Analysts predict earnings of $13.2 billion, equating to $5.62 per share, with projected quarterly revenue of $24.6 billion. Additionally, there is speculation about the potential for a $30 billion quarter by year’s end.
“Nvidia’s financial results (last quarter) have been stellar, with significant revenue growth driven by high demand for its AI chips. This robust financial health positions the company well for continued investment in innovation and market expansion,” said Justin Khoo, Senior Market Analyst APAC – VT Markets.
Khoo pointed out that Nvidia faces increasing competition from tech giants such as Intel, AMD, and custom AI chip developers such as Google and Amazon.
“These competitors are developing their own AI hardware solutions, which could erode Nvidia’s market share over time.
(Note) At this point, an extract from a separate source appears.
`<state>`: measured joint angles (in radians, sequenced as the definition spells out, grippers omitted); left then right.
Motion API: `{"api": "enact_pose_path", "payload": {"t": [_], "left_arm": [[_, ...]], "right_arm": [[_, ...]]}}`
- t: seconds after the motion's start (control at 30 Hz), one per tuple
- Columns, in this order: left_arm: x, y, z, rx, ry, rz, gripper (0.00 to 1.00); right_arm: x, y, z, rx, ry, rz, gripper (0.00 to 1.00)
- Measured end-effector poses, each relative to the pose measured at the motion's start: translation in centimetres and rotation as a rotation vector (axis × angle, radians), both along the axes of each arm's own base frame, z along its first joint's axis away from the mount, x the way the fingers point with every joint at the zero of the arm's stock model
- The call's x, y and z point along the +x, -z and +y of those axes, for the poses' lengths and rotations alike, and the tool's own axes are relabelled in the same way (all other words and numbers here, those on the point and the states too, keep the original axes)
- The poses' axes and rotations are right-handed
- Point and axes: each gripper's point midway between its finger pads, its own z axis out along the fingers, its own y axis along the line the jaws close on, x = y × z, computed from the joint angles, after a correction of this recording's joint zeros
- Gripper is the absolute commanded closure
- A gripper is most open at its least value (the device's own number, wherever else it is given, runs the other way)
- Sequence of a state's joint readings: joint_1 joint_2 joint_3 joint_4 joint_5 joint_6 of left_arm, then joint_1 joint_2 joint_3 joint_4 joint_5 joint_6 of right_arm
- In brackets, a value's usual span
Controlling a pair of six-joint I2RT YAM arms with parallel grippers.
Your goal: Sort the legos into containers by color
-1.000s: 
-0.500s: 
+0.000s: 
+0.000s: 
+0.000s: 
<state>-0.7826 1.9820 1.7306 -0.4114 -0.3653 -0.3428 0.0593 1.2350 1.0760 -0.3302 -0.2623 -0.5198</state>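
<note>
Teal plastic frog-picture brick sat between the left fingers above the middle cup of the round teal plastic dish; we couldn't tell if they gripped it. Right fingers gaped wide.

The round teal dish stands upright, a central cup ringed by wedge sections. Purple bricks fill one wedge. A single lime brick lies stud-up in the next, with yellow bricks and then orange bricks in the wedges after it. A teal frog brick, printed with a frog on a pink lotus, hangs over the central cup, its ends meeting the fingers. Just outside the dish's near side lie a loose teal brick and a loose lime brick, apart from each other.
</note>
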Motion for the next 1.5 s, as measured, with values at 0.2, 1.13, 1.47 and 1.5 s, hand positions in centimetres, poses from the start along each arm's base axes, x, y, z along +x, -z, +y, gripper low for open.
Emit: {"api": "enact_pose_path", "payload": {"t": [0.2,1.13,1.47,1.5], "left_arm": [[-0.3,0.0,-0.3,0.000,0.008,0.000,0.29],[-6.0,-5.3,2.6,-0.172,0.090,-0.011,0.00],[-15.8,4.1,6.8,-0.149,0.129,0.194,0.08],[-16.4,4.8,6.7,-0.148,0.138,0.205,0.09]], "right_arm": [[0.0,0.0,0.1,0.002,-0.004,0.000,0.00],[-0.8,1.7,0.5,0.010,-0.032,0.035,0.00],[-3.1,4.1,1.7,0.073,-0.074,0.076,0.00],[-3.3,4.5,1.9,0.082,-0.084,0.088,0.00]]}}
Nvidia’s dependence on sectors like gaming and cryptocurrency, which are subject to significant market volatility, poses a risk,” the analyst added.
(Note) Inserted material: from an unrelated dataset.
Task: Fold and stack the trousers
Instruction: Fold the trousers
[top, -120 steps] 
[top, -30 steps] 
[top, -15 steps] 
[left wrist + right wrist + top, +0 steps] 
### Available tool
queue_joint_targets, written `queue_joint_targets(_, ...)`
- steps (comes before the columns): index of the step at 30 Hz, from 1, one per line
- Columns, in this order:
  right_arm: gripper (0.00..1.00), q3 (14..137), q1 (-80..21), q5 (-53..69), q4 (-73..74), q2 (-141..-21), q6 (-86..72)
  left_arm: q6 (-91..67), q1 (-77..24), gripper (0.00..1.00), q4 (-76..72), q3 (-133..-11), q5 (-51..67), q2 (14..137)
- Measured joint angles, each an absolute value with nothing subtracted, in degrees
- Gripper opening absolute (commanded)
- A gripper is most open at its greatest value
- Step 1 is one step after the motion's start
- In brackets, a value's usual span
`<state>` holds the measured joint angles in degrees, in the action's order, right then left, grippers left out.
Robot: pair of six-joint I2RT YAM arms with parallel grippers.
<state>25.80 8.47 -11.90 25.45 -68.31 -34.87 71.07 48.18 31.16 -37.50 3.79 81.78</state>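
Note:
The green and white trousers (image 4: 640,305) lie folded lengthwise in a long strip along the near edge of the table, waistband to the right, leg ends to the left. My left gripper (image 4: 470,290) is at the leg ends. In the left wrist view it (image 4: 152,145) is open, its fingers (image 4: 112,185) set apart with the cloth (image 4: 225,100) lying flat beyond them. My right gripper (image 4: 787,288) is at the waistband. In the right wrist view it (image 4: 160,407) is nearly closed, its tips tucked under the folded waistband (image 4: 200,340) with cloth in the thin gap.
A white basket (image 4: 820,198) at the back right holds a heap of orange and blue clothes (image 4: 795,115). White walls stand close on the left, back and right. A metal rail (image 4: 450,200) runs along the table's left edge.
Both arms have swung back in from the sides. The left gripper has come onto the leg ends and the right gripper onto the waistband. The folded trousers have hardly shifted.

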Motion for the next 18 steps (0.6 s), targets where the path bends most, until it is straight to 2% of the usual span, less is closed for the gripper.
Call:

As per LSEG, the Silicon Valley-based chipmaker is expected to report year-over-year revenue growth in excess of 200% for a third straight quarter, with analysts projecting a fiscal first-quarter bump-up of 243% to $24.6 billion.
Over $21 billion of that is expected to come from Nvidia’s data center business, which includes all the advanced processors the company is selling to Google, Microsoft, Meta, Amazon, OpenAI and others, according to a CNBC report.
The Nvidia stock has risen 98% this year after more than tripling in 2023.
The stock settled 0.64% higher at $953.86 apiece at close on May 21 as investors awaited the AI chip leader’s earnings.
“Despite its strengths, Nvidia’s stock is currently expensive at $948. Prices of $720 and below are seen as good accumulation areas, with technical analysis indicating $690 as potential support,” Khoo said.